Which of the lines below include "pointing"? Each one should be copied out.

Dataset records ::
•••

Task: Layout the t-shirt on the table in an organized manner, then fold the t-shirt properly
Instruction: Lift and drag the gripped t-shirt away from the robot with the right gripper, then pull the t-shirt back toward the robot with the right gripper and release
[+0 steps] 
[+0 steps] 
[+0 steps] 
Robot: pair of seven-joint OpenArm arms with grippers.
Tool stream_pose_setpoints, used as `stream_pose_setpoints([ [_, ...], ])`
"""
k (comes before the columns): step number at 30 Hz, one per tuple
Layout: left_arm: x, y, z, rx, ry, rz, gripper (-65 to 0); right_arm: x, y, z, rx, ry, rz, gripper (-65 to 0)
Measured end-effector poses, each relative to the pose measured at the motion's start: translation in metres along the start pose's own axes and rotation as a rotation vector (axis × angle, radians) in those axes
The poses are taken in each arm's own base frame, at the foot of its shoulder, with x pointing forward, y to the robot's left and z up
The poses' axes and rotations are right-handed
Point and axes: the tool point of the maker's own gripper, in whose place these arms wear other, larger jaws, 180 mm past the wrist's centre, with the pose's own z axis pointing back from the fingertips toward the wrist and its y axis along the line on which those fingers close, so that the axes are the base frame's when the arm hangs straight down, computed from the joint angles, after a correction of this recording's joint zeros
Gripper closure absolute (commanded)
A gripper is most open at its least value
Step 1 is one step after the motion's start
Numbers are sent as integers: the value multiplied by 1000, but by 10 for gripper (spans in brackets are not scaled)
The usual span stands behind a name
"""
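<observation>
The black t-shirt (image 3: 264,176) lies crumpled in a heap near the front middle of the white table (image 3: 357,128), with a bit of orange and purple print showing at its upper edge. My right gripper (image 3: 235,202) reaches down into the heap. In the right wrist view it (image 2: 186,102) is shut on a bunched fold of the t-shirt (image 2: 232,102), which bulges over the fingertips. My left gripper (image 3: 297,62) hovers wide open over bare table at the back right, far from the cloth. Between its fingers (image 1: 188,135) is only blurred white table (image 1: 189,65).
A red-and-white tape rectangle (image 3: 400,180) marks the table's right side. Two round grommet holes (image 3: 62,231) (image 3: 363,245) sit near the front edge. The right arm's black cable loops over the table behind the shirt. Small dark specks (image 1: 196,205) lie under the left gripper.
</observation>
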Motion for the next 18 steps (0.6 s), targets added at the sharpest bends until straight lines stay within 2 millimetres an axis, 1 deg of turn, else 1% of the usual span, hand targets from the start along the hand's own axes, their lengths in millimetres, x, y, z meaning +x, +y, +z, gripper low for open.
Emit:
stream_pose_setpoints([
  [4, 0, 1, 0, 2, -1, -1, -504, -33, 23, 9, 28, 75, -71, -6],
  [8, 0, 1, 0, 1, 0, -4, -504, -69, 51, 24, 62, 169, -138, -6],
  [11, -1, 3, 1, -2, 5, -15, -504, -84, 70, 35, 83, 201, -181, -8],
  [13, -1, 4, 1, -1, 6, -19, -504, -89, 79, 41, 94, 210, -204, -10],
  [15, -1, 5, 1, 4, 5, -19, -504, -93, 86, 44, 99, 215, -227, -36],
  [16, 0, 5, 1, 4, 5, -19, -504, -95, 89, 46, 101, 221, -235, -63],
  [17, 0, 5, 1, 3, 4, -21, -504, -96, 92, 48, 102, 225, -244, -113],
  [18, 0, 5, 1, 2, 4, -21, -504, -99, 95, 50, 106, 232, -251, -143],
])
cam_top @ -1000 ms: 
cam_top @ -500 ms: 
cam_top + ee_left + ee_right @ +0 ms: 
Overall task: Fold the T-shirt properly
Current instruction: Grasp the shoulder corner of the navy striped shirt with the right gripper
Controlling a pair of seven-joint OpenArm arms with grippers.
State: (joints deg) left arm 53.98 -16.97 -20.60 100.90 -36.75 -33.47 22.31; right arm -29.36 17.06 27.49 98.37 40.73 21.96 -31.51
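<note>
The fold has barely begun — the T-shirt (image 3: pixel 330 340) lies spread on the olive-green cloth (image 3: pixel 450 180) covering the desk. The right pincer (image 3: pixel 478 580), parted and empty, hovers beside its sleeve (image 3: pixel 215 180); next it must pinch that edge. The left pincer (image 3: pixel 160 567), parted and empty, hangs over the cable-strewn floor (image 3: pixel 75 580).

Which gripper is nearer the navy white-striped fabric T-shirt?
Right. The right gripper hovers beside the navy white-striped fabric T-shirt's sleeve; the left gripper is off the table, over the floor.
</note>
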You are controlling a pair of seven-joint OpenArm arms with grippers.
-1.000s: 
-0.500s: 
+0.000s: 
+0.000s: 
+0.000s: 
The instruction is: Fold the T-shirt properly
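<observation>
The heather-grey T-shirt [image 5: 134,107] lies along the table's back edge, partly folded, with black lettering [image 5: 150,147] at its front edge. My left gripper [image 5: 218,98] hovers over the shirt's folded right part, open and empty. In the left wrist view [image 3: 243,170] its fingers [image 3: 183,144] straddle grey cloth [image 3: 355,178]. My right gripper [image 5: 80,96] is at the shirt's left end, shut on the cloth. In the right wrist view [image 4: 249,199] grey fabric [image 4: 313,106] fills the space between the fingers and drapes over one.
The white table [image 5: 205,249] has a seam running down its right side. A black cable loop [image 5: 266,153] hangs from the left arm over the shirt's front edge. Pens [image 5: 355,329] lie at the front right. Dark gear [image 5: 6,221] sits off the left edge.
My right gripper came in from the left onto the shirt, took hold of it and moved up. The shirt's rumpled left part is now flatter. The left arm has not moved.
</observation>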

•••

Written solution ::
The poses are taken in each arm's own base frame, at the foot of its shoulder, with x pointing forward, y to the robot's left and z up
Point and axes: the tool point of the maker's own gripper, in whose place these arms wear other, larger jaws, 180 mm past the wrist's centre, with the pose's own z axis pointing back from the fingertips toward the wrist and its y axis along the line on which those fingers close, so that the axes are the base frame's when the arm hangs straight down, computed from the joint angles, after a correction of this recording's joint zeros

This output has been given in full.